采用肽二甲化稳定同位素标记对草莓果实成熟进行了定量蛋白质组学研究,所用草莓品种为‘Mira’和‘Honeoye’。白、粉、红果实的采后生理质量指标,包括挥发性物质的产生、总酚类、总花青素、抗氧化能力、可溶性固形物和可滴定酸度,也进行了测定。在‘Mira’和‘Honeoye’果实中,至少用两个肽鉴定和定量了 892 种和 848 种蛋白质。利用蛋白质丰度变化的归一化比值,确定了在果实成熟过程中上调或下调两倍或更多的蛋白质为上调或下调的蛋白质。在定量的蛋白质中,111 种蛋白质在两种品种中都有,根据定量变化分为五个显著的聚类。上调的蛋白质包括参与代谢途径的蛋白质,如类黄酮/花青素生物合成、挥发性物质生物合成、抗氧化代谢、应激反应和过敏原形成。在果实成熟过程中减少的蛋白质被发现负责蛋氨酸代谢、抗氧化-还原、能量代谢和蛋白质合成。我们的研究结果表明,草莓成熟是一个高度复杂的系统,涉及多种生理过程,这是通过蛋白质表达的变化实现的。本研究为进一步的靶向研究提供了草莓果实成熟过程中蛋白质调控的新见解。

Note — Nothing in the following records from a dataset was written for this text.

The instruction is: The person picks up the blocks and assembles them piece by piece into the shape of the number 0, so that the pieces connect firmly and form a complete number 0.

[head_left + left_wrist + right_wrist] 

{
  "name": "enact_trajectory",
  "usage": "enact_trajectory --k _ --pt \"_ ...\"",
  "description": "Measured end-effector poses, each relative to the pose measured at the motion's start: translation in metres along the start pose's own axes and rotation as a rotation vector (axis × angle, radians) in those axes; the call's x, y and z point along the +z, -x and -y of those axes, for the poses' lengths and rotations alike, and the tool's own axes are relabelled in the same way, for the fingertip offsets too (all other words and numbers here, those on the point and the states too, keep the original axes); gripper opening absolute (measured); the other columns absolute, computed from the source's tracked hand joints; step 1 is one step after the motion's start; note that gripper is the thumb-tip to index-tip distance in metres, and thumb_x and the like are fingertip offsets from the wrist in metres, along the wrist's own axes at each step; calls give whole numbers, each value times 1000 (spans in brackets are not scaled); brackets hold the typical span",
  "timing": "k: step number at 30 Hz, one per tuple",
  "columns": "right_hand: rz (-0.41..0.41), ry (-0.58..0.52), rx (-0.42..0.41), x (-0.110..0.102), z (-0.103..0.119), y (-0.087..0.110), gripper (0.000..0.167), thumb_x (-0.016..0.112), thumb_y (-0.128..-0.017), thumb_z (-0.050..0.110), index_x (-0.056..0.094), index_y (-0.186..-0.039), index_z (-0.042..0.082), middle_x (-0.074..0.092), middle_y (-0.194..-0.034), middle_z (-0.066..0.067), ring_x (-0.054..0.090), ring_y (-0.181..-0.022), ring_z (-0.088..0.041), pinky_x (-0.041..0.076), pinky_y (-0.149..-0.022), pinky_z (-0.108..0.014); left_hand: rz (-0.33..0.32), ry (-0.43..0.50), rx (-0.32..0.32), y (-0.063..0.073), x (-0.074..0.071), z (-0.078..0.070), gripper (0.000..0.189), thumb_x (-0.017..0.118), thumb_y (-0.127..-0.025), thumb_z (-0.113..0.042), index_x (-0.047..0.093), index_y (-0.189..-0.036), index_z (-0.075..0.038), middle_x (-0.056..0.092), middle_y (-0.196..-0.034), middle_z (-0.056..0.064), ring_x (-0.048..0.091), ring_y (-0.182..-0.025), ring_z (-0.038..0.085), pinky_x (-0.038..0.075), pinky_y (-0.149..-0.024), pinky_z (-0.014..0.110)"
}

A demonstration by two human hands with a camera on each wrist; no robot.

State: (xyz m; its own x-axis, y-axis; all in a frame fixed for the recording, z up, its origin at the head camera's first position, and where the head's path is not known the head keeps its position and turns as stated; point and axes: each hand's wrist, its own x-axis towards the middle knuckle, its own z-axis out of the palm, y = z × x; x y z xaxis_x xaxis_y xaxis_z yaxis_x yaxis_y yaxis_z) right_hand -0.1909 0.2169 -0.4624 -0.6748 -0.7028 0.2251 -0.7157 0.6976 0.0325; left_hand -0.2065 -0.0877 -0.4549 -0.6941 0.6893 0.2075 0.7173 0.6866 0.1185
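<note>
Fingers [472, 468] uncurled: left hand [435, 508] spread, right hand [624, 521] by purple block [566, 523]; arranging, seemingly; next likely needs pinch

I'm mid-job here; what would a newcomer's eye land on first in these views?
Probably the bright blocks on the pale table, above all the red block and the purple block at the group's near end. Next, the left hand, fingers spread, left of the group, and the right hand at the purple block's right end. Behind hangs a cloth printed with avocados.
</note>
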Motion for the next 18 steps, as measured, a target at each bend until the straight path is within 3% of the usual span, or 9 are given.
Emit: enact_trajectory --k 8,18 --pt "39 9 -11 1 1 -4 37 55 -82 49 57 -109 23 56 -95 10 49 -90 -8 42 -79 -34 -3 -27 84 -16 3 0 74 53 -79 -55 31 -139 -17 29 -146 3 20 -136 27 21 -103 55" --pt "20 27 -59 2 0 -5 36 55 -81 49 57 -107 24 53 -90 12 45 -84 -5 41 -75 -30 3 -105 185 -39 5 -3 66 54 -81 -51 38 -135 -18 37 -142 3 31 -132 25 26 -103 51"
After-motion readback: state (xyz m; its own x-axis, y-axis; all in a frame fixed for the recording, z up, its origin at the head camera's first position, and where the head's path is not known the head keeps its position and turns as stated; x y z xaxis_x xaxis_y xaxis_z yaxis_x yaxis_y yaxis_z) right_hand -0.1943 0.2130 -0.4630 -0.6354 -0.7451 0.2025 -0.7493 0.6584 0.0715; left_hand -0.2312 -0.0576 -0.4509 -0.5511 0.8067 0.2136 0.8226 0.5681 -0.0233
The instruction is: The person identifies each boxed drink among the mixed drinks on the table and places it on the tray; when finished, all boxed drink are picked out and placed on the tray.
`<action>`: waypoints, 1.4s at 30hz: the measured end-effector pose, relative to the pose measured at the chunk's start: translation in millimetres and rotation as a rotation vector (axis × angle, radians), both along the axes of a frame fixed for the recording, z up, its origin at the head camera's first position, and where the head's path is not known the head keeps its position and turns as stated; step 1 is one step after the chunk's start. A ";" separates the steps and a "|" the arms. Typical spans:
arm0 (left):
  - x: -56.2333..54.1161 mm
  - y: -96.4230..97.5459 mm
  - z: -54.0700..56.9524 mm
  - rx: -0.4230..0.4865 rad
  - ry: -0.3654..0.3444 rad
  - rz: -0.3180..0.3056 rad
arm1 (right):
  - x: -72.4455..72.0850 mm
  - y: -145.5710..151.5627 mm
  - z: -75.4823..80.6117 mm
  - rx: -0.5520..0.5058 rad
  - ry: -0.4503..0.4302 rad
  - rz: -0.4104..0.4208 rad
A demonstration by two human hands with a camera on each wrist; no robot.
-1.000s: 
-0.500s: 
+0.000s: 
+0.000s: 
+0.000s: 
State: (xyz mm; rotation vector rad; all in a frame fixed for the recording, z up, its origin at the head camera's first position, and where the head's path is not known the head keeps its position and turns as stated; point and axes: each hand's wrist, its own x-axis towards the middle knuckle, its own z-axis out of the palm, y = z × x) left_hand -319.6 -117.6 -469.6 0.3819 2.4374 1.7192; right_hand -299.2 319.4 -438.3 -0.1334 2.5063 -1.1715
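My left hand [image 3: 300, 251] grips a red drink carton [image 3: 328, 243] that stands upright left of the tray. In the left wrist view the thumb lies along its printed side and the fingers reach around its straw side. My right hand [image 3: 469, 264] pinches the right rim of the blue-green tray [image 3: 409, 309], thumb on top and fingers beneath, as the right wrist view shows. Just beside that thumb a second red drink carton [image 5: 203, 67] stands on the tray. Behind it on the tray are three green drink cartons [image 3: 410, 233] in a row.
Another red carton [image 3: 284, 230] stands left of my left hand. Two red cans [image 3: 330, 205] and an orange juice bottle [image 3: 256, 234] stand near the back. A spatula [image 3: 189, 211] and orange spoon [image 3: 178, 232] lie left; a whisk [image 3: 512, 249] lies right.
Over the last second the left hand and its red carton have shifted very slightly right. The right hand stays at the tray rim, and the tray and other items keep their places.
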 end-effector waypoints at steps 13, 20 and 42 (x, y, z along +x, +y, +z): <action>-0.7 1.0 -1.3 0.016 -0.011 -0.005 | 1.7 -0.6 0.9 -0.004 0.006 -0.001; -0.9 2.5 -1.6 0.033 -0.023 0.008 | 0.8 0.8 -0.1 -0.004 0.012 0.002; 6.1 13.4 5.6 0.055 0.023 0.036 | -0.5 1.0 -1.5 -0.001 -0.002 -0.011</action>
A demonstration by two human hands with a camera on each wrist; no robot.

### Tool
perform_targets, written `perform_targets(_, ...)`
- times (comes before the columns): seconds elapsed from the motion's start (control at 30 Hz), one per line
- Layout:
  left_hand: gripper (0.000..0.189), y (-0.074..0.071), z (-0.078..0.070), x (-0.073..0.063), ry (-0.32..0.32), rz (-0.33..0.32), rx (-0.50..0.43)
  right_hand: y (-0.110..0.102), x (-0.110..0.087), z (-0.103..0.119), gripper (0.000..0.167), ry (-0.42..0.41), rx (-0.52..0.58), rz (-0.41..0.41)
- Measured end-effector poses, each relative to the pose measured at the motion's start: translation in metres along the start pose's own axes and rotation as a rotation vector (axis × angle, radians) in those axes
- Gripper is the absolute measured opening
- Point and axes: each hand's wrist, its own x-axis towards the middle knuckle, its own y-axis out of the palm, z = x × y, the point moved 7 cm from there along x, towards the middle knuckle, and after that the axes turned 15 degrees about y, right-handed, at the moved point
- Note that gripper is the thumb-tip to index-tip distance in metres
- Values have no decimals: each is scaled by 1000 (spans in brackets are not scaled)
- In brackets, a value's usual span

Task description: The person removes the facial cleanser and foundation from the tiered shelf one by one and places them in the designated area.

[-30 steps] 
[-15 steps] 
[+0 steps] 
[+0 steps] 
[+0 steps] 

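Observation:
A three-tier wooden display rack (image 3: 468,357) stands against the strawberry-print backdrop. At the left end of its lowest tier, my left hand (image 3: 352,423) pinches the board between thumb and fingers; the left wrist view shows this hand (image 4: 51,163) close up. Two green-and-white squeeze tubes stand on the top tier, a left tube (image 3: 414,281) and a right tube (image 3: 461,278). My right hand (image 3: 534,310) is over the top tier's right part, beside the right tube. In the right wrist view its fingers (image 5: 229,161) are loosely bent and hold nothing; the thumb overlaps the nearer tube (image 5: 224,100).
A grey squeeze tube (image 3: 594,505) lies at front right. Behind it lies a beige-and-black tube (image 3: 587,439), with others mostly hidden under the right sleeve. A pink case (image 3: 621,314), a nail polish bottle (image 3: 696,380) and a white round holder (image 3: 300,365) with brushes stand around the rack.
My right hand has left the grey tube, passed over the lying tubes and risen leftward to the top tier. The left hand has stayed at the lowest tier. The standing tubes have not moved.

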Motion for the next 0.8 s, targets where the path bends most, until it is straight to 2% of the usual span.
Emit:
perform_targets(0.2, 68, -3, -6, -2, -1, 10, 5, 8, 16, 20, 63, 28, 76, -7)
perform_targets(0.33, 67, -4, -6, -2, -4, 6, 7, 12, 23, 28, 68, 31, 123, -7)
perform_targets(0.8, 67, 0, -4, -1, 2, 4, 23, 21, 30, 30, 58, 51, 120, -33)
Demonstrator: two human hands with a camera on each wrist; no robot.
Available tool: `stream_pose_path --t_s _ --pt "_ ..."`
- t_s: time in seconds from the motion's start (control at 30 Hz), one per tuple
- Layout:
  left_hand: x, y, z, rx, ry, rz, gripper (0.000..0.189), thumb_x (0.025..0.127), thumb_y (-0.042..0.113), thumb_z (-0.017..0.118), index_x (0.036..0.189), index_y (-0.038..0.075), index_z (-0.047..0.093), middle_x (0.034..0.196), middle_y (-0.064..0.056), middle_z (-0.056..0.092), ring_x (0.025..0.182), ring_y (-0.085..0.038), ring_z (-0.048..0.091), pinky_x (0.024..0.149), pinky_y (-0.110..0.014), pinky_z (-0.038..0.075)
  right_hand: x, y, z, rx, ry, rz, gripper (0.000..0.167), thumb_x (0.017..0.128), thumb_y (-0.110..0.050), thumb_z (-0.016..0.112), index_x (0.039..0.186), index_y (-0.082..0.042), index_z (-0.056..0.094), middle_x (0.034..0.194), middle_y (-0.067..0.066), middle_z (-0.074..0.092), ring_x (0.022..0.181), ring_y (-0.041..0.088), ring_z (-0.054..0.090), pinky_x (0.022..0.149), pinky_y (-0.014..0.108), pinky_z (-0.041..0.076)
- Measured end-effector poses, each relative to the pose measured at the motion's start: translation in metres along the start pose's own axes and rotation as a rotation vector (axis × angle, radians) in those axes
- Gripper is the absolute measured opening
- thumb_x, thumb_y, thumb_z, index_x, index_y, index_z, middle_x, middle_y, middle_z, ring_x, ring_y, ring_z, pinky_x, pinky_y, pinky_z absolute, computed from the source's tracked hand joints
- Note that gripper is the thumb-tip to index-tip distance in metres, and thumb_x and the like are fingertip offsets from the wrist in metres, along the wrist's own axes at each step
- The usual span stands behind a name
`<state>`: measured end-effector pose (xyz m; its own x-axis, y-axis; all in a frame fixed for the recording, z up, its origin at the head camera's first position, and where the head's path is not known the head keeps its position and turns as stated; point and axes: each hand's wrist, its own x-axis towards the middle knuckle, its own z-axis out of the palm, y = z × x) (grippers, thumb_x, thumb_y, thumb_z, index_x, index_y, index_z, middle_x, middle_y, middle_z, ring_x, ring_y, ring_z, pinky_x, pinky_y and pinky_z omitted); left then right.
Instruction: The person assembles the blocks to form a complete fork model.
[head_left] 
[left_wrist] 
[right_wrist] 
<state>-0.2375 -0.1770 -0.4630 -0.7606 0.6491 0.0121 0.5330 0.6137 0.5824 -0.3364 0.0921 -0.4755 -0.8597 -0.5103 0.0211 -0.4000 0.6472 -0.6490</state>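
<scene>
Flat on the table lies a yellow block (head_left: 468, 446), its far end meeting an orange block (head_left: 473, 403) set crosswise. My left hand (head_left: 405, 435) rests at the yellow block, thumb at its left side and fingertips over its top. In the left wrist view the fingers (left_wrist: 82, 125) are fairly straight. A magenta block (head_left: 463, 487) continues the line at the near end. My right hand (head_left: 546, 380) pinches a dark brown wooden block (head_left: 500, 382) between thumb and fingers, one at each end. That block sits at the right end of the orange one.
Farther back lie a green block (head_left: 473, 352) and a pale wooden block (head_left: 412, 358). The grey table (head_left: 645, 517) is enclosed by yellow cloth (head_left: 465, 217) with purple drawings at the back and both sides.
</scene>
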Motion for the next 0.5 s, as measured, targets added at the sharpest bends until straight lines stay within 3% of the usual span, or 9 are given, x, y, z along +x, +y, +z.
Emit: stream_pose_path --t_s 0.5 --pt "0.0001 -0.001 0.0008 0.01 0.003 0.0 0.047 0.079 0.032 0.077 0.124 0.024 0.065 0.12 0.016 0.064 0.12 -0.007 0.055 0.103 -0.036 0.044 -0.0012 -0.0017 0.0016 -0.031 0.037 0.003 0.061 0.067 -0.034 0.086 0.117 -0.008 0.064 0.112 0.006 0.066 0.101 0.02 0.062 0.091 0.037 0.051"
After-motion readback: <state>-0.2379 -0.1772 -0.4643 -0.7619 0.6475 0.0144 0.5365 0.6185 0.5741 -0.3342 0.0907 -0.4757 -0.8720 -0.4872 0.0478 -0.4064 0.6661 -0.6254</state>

多年来,人们一直在对草莓果实的采后生理学和生物化学进行研究,作为非跃变型果实成熟的模型。然而,非跃变型果实成熟的启动和代谢调控机制尚不清楚。关于草莓果实成熟的蛋白质组信息很少。本文首次采用肽二甲化稳定同位素标记对草莓果实成熟进行了定量蛋白质组学研究。白、粉、红果实的采后生理质量指标,包括挥发性物质的产生、总酚类、总花青素、抗氧化能力、可溶性固形物和可滴定酸度,也进行了测定。揭示了与成熟相关的重要生物学变化,并鉴定了在这些条件下显著变化的蛋白质。因此,我们的研究将草莓果实成熟的生物学事件与蛋白质组信息联系起来,为可能的调控机制提供了新的见解。通过功能分析对成熟过程中变化的蛋白质进行了分析,为成熟过程中发生的代谢变化提供了新的见解。本文的研究结果不仅为果实成熟提供了蛋白质组信息,而且为进一步使用 SMR 进行某些与果实成熟有关的蛋白质和途径的定量研究铺平了道路。